Exercise inputs Start Marker

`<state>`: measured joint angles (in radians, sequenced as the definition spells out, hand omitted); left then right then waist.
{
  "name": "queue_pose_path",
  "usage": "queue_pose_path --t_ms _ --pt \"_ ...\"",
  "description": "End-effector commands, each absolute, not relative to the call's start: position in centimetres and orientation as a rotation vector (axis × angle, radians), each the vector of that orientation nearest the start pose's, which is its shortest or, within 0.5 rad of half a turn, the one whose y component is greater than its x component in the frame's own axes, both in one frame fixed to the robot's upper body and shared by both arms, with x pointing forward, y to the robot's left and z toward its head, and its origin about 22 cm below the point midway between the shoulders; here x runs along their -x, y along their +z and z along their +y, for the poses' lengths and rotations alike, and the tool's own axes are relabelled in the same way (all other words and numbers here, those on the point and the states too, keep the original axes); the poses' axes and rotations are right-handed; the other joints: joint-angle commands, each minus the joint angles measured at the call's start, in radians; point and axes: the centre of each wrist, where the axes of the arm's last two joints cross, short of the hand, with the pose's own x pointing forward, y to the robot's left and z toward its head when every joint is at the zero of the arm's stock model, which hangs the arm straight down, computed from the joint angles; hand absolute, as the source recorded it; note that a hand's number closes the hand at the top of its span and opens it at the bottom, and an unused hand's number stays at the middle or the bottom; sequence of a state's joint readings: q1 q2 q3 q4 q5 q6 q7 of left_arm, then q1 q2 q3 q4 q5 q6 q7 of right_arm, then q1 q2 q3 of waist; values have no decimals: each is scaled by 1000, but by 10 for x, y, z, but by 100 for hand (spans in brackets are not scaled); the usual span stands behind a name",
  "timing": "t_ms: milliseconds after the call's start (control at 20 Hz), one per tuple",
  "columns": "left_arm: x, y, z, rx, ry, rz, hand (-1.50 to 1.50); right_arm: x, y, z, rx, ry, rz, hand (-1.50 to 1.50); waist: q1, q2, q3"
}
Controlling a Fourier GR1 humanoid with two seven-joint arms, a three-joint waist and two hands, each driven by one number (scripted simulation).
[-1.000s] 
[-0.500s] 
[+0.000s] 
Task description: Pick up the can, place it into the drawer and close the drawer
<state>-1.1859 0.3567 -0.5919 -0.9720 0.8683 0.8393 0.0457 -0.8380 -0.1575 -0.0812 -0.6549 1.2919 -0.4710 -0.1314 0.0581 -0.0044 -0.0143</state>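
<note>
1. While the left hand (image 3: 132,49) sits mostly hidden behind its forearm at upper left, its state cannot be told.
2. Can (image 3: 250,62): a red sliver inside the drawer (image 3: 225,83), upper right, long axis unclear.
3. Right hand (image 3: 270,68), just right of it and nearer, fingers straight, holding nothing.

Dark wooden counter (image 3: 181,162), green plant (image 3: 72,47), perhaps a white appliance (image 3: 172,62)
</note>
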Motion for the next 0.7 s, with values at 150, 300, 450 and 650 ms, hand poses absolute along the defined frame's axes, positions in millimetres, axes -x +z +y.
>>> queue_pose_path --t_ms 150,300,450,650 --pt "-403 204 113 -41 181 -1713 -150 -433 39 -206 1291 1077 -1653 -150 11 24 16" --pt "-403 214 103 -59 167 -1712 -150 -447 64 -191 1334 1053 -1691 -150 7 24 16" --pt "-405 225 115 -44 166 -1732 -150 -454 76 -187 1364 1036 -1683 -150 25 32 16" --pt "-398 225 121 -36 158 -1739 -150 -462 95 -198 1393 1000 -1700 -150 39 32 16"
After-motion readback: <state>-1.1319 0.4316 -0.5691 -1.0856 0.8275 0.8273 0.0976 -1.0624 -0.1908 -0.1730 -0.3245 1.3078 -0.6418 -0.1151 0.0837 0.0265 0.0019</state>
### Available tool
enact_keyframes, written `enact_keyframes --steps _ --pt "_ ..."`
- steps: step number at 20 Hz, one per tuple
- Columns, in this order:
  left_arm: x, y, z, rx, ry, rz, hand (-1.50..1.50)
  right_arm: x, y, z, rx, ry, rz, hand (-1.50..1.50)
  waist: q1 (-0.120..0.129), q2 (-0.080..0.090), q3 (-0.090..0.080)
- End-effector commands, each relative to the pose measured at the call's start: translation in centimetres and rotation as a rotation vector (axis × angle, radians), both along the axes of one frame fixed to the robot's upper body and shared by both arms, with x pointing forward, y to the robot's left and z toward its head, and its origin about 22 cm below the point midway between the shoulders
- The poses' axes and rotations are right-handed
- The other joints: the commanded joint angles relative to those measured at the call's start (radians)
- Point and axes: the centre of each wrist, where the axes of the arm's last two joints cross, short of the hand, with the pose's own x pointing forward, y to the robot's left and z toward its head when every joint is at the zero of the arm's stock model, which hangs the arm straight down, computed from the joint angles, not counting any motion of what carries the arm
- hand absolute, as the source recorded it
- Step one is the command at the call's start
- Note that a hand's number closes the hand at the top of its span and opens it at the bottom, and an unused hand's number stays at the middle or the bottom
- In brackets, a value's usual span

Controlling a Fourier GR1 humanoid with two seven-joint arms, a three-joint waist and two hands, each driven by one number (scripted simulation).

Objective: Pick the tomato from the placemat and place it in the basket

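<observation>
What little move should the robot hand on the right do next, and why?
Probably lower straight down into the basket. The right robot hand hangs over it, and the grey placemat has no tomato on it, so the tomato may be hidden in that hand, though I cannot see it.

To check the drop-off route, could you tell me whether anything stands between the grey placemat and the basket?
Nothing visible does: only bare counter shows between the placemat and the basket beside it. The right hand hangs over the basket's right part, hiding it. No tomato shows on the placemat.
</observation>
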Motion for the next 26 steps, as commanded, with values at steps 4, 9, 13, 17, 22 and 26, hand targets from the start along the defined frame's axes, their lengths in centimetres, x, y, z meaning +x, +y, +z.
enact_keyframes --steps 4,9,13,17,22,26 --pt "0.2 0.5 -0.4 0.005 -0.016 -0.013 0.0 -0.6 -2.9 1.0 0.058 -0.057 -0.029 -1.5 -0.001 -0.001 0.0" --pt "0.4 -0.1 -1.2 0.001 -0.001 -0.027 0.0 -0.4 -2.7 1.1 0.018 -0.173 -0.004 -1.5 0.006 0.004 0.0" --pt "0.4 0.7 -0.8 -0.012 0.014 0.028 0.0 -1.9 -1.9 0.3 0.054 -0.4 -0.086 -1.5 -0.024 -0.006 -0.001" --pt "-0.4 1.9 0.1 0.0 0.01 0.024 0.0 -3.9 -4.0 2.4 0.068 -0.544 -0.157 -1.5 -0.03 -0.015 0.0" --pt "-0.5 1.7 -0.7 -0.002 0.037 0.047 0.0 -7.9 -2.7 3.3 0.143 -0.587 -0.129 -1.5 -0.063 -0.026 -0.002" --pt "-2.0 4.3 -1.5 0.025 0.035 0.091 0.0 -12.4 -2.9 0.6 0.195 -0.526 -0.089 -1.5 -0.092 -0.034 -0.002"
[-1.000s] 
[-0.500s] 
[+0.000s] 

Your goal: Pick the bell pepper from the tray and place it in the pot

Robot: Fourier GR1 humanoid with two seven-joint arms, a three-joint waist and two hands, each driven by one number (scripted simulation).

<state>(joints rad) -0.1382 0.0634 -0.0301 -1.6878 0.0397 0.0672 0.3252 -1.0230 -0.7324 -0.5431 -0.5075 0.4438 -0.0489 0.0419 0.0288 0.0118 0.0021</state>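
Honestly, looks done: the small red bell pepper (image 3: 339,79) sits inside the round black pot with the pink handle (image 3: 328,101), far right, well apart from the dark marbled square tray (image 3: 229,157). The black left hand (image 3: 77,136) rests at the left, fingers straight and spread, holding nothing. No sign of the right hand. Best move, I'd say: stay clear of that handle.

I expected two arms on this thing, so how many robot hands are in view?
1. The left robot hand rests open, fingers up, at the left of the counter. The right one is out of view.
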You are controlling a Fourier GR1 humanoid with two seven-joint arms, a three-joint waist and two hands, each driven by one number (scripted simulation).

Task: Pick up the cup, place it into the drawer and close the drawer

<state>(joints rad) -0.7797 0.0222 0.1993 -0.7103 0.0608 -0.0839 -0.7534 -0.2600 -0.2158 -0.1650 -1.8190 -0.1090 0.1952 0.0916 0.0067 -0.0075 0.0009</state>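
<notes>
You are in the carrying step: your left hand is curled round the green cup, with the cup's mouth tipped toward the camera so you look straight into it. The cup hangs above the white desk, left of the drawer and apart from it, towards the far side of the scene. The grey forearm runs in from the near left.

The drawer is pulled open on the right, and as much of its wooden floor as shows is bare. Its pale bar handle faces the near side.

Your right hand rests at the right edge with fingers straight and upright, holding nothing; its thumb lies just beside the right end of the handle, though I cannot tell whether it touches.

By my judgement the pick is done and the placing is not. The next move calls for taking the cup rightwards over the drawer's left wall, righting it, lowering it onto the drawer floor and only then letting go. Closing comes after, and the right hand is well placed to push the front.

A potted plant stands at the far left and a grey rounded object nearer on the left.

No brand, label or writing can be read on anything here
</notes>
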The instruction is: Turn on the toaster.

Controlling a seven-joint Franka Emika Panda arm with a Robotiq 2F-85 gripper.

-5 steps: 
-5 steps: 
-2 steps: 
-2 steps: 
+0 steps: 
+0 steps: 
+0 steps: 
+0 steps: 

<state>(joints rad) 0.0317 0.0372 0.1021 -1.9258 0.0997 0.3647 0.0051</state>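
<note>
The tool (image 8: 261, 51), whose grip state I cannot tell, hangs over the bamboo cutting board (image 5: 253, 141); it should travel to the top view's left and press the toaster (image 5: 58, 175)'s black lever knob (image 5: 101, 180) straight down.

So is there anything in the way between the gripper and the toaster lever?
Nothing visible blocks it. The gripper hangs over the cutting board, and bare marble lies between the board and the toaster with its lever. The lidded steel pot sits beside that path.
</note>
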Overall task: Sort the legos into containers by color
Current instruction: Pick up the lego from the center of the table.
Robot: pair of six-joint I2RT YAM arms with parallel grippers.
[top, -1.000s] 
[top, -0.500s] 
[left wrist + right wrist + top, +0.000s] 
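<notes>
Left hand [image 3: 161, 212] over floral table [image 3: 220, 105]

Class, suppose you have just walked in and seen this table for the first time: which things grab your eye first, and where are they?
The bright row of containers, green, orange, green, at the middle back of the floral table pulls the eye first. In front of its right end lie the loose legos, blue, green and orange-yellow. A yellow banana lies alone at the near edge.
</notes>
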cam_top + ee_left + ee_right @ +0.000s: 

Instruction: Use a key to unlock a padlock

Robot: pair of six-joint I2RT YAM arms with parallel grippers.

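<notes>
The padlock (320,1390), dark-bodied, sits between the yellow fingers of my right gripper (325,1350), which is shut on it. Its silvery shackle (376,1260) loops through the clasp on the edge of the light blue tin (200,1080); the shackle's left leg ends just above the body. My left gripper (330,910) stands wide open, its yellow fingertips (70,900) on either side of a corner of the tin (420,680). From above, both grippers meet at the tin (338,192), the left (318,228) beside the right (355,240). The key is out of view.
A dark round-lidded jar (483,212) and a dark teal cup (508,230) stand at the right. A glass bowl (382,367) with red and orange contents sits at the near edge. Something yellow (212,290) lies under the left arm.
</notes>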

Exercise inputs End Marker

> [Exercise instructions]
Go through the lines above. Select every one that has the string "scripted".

> [Exercise result]
Controlling a Fourier GR1 humanoid with two seven-joint arms, a three-joint waist and two hands, each driven by one number (scripted simulation).
Controlling a Fourier GR1 humanoid with two seven-joint arms, a three-joint waist and two hands, each driven by one number (scripted simulation).
Robot: Fourier GR1 humanoid with two seven-joint arms, a three-joint waist and two hands, each driven by one number (scripted simulation).
You are controlling a Fourier GR1 humanoid with two seven-joint arms, a three-joint waist and two hands, each driven by one number (scripted simulation).

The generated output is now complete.